WORK ORDER: Look through the material below and give the number of lines where the string "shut" appears, without any other words.

MATERIAL FOR THIS TASK:
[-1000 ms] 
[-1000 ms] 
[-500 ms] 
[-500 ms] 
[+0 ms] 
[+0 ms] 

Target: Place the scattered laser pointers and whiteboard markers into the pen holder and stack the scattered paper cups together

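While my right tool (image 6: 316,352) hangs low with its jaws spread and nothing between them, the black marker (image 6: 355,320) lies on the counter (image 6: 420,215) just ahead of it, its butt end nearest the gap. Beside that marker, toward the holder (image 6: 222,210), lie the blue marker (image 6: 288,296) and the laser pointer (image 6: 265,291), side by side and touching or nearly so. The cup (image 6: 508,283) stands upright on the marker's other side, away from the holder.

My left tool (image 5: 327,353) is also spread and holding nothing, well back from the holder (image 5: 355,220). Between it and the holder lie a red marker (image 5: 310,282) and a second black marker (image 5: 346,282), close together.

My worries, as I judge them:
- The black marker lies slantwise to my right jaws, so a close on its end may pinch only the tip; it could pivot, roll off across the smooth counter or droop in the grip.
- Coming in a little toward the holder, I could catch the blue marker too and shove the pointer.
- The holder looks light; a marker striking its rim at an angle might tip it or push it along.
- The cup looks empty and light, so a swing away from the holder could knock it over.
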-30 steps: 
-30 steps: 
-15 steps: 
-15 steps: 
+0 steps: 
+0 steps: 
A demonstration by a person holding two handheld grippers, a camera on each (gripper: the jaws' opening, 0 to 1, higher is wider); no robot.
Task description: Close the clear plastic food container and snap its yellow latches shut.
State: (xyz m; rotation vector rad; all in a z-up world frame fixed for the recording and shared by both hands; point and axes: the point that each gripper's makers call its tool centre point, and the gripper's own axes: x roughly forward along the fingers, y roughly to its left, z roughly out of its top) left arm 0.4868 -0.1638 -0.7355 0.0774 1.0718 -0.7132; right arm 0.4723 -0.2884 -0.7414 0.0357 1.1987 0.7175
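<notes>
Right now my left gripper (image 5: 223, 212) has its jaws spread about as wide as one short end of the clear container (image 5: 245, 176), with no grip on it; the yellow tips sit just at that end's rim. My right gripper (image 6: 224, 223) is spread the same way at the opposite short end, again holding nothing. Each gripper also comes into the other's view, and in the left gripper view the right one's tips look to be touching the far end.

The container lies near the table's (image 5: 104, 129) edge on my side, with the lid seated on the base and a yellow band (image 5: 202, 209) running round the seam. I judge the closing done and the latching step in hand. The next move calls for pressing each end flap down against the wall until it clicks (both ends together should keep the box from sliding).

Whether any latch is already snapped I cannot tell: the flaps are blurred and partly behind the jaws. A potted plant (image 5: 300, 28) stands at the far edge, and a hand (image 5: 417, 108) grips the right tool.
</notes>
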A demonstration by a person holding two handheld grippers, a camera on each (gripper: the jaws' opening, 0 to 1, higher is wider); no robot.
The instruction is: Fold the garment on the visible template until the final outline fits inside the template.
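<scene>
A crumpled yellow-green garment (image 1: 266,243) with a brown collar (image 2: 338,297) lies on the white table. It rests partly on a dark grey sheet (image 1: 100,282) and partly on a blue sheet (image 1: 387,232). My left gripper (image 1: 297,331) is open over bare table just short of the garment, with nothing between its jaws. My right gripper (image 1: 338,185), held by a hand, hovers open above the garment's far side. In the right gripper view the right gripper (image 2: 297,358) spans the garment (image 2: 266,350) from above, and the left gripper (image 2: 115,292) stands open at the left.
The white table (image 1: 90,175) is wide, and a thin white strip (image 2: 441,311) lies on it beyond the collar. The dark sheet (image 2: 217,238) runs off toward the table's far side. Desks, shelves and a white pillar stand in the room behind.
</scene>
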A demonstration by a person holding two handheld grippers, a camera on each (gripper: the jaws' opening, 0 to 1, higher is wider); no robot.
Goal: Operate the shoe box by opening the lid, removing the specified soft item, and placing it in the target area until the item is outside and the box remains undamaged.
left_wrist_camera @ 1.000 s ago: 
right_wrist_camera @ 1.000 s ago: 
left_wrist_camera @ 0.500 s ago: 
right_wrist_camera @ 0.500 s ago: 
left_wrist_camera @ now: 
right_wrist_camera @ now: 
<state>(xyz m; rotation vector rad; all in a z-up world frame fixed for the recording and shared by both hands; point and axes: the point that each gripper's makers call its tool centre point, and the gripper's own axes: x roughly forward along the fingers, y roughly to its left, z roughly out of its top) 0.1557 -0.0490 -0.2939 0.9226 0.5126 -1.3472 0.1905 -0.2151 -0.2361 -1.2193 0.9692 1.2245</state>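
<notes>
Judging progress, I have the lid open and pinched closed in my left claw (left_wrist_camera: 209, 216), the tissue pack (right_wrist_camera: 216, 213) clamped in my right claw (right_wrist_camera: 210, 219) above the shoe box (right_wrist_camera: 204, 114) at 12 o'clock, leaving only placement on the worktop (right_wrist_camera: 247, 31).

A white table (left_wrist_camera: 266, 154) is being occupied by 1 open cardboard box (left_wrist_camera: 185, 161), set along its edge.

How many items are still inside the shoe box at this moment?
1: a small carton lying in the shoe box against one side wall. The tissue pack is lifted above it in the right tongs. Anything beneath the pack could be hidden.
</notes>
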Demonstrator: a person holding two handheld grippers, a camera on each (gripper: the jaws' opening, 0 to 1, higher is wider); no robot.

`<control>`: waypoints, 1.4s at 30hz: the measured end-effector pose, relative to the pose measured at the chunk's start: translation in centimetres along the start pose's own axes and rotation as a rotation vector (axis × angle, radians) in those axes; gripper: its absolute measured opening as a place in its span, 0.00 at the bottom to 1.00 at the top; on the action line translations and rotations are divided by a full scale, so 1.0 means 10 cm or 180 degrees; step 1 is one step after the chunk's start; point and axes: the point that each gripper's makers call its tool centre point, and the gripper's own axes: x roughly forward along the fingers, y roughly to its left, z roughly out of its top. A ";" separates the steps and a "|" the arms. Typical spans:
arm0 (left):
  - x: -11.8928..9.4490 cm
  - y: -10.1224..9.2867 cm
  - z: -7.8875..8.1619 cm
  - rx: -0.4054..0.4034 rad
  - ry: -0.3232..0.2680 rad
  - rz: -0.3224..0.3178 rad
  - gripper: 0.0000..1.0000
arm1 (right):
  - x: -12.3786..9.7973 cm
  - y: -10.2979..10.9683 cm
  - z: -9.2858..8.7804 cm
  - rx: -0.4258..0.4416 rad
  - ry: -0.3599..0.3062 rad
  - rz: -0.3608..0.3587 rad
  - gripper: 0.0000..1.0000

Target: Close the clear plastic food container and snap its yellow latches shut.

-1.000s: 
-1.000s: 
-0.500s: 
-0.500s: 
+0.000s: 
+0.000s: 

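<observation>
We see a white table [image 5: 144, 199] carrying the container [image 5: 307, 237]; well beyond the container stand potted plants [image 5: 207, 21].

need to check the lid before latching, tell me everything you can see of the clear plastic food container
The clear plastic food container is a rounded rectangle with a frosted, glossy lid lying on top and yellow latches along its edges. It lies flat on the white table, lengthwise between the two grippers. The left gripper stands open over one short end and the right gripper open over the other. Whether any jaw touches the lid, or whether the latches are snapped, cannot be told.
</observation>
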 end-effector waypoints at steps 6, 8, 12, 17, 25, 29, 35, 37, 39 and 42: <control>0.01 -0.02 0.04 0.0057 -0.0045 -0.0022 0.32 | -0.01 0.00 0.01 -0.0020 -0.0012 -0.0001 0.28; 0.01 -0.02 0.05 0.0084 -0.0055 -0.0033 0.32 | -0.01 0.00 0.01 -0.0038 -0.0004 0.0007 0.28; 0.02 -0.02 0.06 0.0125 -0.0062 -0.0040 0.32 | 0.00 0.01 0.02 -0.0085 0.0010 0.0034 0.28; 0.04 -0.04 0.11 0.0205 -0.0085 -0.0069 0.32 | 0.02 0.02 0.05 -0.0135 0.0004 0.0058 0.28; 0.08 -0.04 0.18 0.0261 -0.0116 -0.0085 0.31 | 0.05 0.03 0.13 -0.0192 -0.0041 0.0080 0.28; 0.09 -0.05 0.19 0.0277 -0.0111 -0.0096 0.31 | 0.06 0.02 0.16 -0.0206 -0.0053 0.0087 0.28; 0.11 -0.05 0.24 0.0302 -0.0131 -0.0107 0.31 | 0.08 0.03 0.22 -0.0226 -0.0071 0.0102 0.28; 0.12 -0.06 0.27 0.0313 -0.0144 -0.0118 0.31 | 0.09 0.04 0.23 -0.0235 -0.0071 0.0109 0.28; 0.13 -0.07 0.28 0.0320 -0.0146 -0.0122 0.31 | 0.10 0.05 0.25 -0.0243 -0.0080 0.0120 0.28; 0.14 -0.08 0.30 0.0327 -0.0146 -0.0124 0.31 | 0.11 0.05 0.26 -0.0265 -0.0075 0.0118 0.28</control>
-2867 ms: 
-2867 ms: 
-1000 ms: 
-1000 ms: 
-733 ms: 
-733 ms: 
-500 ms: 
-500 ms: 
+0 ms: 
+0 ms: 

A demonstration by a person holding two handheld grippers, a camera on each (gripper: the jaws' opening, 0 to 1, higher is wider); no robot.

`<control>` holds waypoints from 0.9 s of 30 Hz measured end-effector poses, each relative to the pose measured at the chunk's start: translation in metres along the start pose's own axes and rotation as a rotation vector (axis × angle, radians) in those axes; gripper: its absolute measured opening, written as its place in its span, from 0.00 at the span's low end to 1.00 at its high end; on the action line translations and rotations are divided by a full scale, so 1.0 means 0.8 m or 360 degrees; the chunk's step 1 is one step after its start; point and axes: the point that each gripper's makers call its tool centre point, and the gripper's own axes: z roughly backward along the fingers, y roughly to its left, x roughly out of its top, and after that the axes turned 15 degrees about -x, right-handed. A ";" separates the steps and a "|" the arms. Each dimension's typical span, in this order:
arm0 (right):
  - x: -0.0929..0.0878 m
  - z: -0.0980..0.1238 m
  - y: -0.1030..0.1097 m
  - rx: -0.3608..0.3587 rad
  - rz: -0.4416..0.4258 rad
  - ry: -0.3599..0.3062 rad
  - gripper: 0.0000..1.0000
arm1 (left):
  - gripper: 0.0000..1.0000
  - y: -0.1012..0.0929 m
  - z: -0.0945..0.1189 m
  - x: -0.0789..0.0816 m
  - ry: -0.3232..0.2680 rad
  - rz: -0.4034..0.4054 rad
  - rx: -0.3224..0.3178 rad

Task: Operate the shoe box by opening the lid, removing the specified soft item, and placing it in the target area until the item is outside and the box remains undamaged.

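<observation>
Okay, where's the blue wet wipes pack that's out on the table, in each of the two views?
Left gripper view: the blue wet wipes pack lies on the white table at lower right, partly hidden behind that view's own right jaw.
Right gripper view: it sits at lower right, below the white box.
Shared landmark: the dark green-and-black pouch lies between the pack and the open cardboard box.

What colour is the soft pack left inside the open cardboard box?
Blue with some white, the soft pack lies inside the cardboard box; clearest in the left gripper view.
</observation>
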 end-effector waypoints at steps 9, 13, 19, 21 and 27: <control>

RESPONSE TO THIS EXERCISE: 2